Creating indexers in Azure Cognitive Search

An indexer is a named object on a search service that automates an indexing workload by connecting to an external data source, retrieving and processing data, and then passing the data on to the search engine for indexing. Using indexers significantly reduces the quantity and complexity of the code you need to write.

Indexers support two workflows:

  • Text-based indexing, extracting strings and metadata for full text search scenarios.

  • Skills-based indexing, using built-in or custom skills to apply integrated machine learning and AI models that analyze content for text and structure. Skill-based indexing enables search over content that isn't otherwise easily searchable, such as images and large undifferentiated text. To learn about skills-based indexing, see AI enrichment in Cognitive Search.

This article focuses on the basic steps of creating an indexer. Depending on the data source and your workflow, more configuration might be necessary.

Indexer definitions

When you create an indexer, the definition will adhere to one of two patterns: text-based indexing or AI enrichment with skills. The patterns are the same except that skills-based indexing has more definitions.

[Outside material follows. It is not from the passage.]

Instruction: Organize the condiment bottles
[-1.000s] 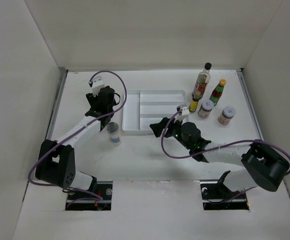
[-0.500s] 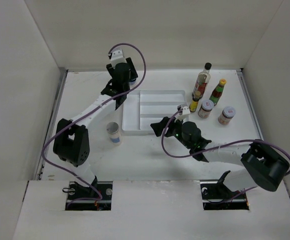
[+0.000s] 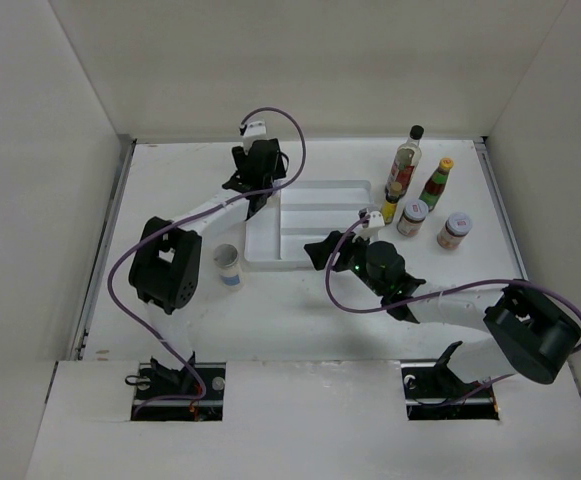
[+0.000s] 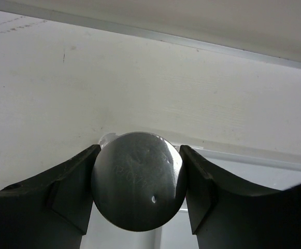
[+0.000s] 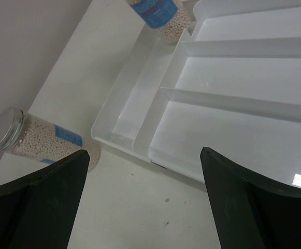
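Note:
My left gripper (image 3: 262, 180) is shut on a grey-lidded, blue-labelled jar (image 4: 138, 179), holding it by the lid above the far left corner of the white divided tray (image 3: 325, 190). In the right wrist view that jar (image 5: 160, 13) hangs over the tray's narrow left compartment. A second grey-lidded jar (image 3: 229, 266) stands on the table left of the tray. My right gripper (image 3: 318, 250) is open and holds nothing at the tray's near edge. The other bottles stand at the right: the tall black-capped bottle (image 3: 405, 155), the red sauce bottle (image 3: 436, 183), the tiny yellow bottle (image 3: 390, 207) and two red-labelled jars (image 3: 412, 216) (image 3: 454, 230).
The tray (image 5: 233, 78) has one narrow compartment along its left side and long ones across, with nothing in them. White walls enclose the table at the back and on both sides. The left arm's purple cable (image 3: 290, 140) loops above its wrist.
My left arm has carried its jar from the table's left side toward the back and right, to the tray's far left corner. The right arm has barely moved.

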You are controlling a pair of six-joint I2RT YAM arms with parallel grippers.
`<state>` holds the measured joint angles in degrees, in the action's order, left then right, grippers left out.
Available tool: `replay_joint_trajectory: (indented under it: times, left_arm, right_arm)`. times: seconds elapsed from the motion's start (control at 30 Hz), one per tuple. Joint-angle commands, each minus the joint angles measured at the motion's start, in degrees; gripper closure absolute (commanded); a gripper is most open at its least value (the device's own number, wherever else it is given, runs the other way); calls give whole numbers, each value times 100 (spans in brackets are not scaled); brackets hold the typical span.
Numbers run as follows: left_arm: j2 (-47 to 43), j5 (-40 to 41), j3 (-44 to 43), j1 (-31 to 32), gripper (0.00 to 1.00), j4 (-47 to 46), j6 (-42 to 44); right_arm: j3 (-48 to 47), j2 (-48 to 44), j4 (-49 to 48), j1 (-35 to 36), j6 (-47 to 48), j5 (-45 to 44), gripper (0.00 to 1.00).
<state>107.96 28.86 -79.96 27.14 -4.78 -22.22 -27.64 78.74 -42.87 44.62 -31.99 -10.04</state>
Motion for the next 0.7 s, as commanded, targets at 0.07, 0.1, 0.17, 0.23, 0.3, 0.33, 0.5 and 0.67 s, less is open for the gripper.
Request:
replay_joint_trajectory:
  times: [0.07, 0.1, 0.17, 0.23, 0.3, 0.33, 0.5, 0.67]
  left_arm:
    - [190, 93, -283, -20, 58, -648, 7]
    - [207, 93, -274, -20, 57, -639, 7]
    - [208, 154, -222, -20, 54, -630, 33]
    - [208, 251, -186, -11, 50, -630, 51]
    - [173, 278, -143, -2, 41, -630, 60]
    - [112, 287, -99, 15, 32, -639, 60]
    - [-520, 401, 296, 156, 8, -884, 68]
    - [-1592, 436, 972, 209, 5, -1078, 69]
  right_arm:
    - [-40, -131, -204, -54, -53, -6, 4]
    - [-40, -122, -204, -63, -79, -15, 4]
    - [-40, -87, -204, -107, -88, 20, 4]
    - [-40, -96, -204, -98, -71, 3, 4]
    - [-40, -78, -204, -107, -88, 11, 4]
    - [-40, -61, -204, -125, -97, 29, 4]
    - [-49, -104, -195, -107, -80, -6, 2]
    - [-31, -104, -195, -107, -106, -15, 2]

Indexer definition for text-based indexing

Full text search is the primary use case for indexers, and for this workflow, an indexer will look like this example.

{
  "name": (required) String that uniquely identifies the indexer,
  "description": (optional),
  "dataSourceName": (required) String indicating which existing data source to use,
  "targetIndexName": (required) String indicating which existing index to use,
  "parameters": {
    "batchSize": null,
    "maxFailedItems": 0,
    "maxFailedItemsPerBatch": 0,
    "base64EncodeKeys": false,
    "configuration": {}
  },
  "fieldMappings": (optional) unless field discrepancies need resolution,
  "disabled": null,
  "schedule": null,
  "encryptionKey": null
}

Indexers have the following requirements:

  • A "name" property that uniquely identifies the indexer in the indexer collection.
  • A "dataSourceName" property that points to a data source object. It specifies a connection to external data.
  • A "targetIndexName" property that points to the destination search index.

Other parameters are optional and modify run time behaviors, such as how many errors to accept before failing the entire job. The parameters above are available for all indexers and are documented in the REST API reference.

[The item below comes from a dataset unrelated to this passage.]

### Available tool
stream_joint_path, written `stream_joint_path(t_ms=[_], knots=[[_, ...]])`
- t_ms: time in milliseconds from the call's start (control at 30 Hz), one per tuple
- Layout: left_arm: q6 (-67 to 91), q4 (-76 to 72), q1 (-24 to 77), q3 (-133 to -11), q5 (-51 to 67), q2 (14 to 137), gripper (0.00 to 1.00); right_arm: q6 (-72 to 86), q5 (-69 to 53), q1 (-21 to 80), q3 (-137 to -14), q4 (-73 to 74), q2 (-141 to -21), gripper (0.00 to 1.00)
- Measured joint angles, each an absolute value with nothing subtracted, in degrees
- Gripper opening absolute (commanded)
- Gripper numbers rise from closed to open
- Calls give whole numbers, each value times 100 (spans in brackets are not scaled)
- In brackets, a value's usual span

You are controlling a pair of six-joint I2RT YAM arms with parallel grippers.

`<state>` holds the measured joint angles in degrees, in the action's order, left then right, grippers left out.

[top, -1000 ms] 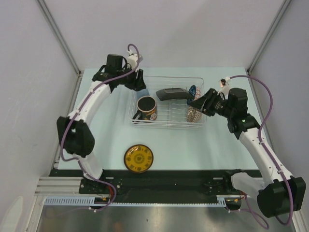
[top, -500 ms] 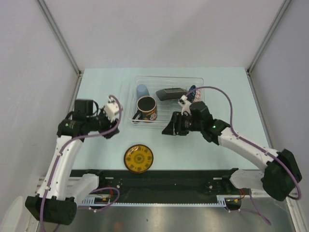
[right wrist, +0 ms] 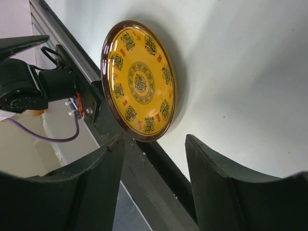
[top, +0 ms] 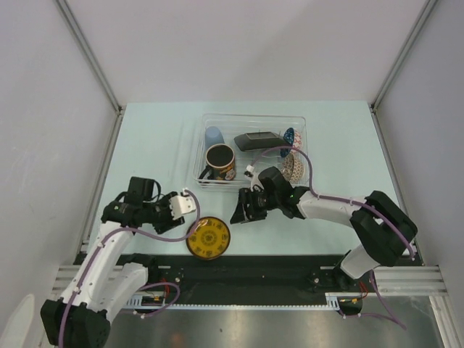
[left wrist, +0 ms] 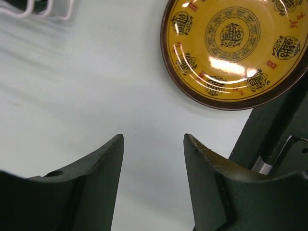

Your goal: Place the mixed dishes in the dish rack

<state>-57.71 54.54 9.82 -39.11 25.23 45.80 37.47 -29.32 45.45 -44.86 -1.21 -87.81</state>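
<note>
The yellow-and-dark saucer (top: 208, 238) lies flat on the table near the front edge; it also shows in the left wrist view (left wrist: 236, 48) and the right wrist view (right wrist: 138, 79). My left gripper (top: 190, 205) is open and empty just left of it. My right gripper (top: 239, 212) is open and empty just right of it. The see-through dish rack (top: 301, 127) holds the black flowered mug (top: 220, 162), the light-blue cup (top: 213, 136), the square black plate (top: 259, 141) and the blue-patterned bowl (top: 292, 163).
The black front rail (top: 239, 264) runs along the table's near edge right behind the saucer. Grey walls close in both sides. A rack corner (left wrist: 43, 9) shows at the top left of the left wrist view.
Both arms have swung away from the rack toward the front. The left gripper came down beside the saucer's left side, the right gripper moved to its right side. The light-blue cup now stands uncovered in the rack.
</note>
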Motion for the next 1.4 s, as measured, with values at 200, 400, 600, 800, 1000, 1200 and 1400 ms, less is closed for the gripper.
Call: stream_joint_path(t_ms=[200, 400, 600, 800, 1000, 1200, 1400], knots=[[-5933, 4971, 1649, -3610, 2305, 5083, 60, 3782, -2985, 4617, -4486, -344, -9096, 58], [-6075, 4683, 2104, -3437, 2097, 5502, 60, 3841, -2932, 4672, -4486, -558, -9277, 57], [-6462, 4578, 2294, -3291, 1859, 5721, 60, 3944, -2563, 4821, -4486, -578, -9282, 57], [-6871, 4569, 2661, -3030, 1662, 5778, 61, 4045, -1962, 5057, -4486, -541, -9271, 57], [-6925, 4431, 3015, -2919, 1612, 5927, 61, 4049, -1496, 5638, -4486, -191, -9045, 57], [-6895, 4244, 3168, -2882, 1601, 6049, 61, 4058, -1284, 5841, -4486, -38, -9030, 58], [-6751, 4045, 3365, -2882, 1621, 6075, 61, 4130, -1131, 5907, -4491, -27, -9111, 57]])
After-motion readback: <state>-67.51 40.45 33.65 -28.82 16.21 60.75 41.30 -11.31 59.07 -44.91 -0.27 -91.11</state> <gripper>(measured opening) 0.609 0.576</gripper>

Data source-specific indexers for blobs, SQL, and Azure Cosmos DB provide extra "configuration" parameters for source-specific behaviors. For example, if the source is Blob Storage, you can set a parameter that filters on file extensions: "parameters" : { "configuration" : { "indexedFileNameExtensions" : ".pdf,.docx" } }. If the source is Azure SQL, you can set a query time out parameter.

Field mappings are used to explicitly map source-to-destination fields if there are discrepancies by name or type between a field in the data source and a field in the search index.

By default, an indexer runs immediately when you create it on the search service. If you don't want indexer execution, set "disabled" to true when creating the indexer.

You can also specify a schedule or set an encryption key for supplemental encryption of the indexer definition.

Indexer definition for skills-based indexing and AI enrichment

Indexers also drive AI enrichment. All of the above properties and parameters apply, but the following extra properties are specific to AI enrichment: skillSetName, outputFieldMappings, cache.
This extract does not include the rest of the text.